## TASK STATEMENT
Set out exactly, line by line, the stretch of data below that begins at the line containing "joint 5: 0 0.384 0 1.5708" and ends at the line containing "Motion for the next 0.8", with both ends kept.

## Data records

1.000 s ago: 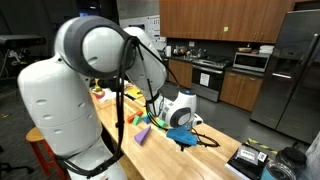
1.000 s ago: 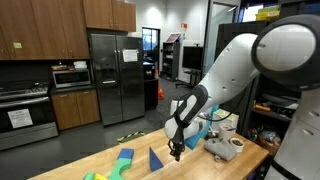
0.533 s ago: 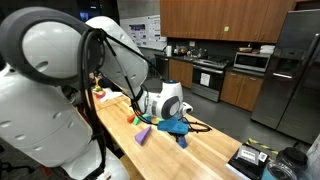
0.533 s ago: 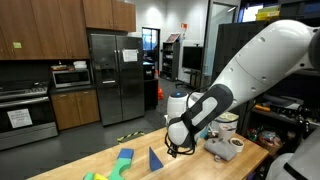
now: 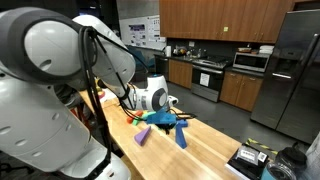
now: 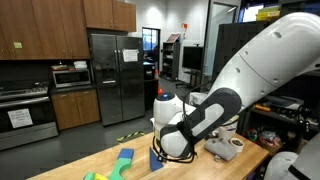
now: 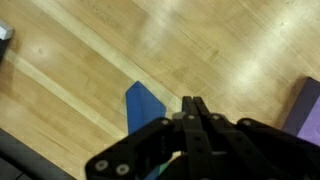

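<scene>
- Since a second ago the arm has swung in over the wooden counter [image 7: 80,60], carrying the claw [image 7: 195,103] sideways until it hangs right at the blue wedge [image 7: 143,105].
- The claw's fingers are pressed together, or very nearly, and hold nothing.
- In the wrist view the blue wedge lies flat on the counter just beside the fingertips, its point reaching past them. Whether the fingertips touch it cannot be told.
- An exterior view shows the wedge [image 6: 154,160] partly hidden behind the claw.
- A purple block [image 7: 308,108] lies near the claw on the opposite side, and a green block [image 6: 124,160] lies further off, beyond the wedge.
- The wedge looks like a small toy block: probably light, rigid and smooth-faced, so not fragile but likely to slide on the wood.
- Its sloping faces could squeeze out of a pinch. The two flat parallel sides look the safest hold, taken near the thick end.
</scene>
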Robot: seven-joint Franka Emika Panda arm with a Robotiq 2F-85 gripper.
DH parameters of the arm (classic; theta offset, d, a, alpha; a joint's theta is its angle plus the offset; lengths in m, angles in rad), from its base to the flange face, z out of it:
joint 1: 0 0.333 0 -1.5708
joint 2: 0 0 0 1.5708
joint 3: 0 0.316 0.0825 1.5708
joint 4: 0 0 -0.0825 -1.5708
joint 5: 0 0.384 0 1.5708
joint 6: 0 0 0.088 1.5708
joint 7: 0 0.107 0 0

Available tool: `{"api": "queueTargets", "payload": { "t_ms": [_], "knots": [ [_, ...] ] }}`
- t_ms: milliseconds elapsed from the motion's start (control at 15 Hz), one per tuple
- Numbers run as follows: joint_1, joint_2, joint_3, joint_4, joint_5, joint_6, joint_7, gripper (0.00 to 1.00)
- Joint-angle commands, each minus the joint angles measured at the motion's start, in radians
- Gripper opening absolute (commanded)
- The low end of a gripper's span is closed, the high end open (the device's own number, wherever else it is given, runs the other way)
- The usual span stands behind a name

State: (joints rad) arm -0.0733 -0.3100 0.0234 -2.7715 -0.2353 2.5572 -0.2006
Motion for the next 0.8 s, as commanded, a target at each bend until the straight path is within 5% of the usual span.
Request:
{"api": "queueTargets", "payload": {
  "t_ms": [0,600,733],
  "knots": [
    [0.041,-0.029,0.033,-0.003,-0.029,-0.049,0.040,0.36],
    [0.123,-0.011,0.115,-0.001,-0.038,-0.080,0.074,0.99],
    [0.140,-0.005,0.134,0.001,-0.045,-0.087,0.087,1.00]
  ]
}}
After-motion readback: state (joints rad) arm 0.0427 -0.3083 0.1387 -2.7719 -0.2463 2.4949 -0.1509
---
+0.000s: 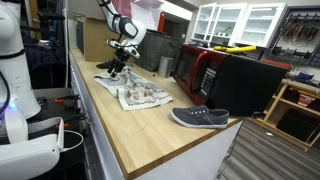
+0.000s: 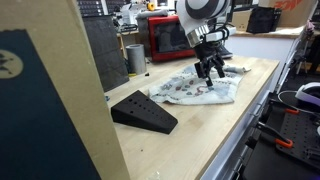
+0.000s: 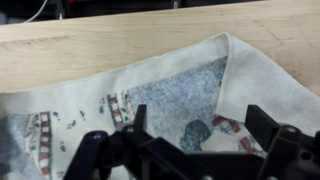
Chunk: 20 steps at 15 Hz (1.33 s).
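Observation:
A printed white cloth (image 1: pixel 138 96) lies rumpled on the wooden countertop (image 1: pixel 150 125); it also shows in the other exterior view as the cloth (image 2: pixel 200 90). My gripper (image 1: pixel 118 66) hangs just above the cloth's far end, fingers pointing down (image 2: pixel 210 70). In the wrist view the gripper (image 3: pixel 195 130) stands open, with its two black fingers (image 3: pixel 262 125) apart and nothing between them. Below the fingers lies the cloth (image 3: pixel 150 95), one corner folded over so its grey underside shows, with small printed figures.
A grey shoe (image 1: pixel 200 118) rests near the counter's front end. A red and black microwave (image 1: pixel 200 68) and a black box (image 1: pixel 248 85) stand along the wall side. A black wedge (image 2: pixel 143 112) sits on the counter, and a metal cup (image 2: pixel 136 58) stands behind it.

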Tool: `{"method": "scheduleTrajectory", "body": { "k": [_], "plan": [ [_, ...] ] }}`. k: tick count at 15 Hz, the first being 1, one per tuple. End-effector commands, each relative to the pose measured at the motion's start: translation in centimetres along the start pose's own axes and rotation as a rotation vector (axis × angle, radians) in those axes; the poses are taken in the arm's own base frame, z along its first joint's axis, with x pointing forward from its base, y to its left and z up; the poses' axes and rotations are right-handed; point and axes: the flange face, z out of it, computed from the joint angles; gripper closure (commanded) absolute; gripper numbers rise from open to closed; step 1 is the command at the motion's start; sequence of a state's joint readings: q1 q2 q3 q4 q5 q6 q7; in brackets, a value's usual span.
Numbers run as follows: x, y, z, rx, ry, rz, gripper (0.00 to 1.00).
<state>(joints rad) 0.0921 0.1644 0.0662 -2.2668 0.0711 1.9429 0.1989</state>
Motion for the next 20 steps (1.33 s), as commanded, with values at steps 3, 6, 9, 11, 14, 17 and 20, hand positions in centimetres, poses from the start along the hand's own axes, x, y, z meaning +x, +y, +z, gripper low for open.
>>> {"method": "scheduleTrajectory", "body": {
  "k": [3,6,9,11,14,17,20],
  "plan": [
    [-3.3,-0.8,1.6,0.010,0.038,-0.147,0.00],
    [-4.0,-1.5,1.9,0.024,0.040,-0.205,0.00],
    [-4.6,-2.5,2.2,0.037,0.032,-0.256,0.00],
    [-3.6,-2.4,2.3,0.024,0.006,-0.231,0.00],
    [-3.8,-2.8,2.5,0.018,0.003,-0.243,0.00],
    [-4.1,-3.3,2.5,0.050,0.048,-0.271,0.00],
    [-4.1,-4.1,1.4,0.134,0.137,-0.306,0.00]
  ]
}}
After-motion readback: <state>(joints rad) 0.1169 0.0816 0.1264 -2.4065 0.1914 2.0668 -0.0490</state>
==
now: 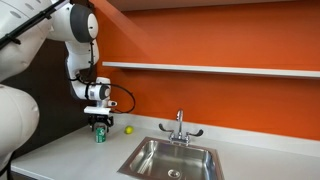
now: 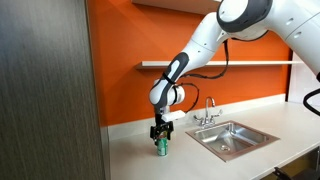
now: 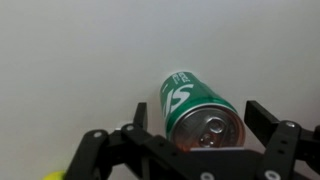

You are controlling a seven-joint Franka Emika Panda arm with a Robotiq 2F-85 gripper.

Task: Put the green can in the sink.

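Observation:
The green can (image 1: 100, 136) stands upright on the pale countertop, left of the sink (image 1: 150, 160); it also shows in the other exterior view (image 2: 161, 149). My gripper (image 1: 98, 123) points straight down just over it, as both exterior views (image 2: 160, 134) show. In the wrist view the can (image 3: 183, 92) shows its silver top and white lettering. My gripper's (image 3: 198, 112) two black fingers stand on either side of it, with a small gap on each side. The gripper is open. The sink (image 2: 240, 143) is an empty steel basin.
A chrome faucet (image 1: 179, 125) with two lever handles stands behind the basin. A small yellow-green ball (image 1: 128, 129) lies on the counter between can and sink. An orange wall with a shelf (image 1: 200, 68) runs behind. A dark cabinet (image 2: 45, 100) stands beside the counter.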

## COMPLETED TASK
joint 5: 0 0.384 0 1.5708
joint 6: 0 0 0.088 1.5708
joint 7: 0 0.107 0 0

Available tool: `{"api": "queueTargets", "payload": { "t_ms": [_], "knots": [ [_, ...] ] }}`
- t_ms: milliseconds elapsed from the motion's start (control at 15 Hz), one per tuple
- Numbers run as follows: joint_1, joint_2, joint_3, joint_4, joint_5, joint_6, joint_7, gripper (0.00 to 1.00)
- Joint-angle commands, each minus the joint angles measured at the motion's start, in radians
- Gripper opening absolute (commanded)
- The low end of a gripper's span is closed, the high end open (the device's own number, wherever else it is given, runs the other way)
- The usual span stands behind a name

State: (joints rad) arm -0.0733 -0.3100 0.0234 -2.7715 -0.2353 2.5572 -0.2006
Motion for the next 0.8 s, as commanded, a target at each bend until the straight path is within 5% of the usual span.

The output is finished, and nothing else is needed.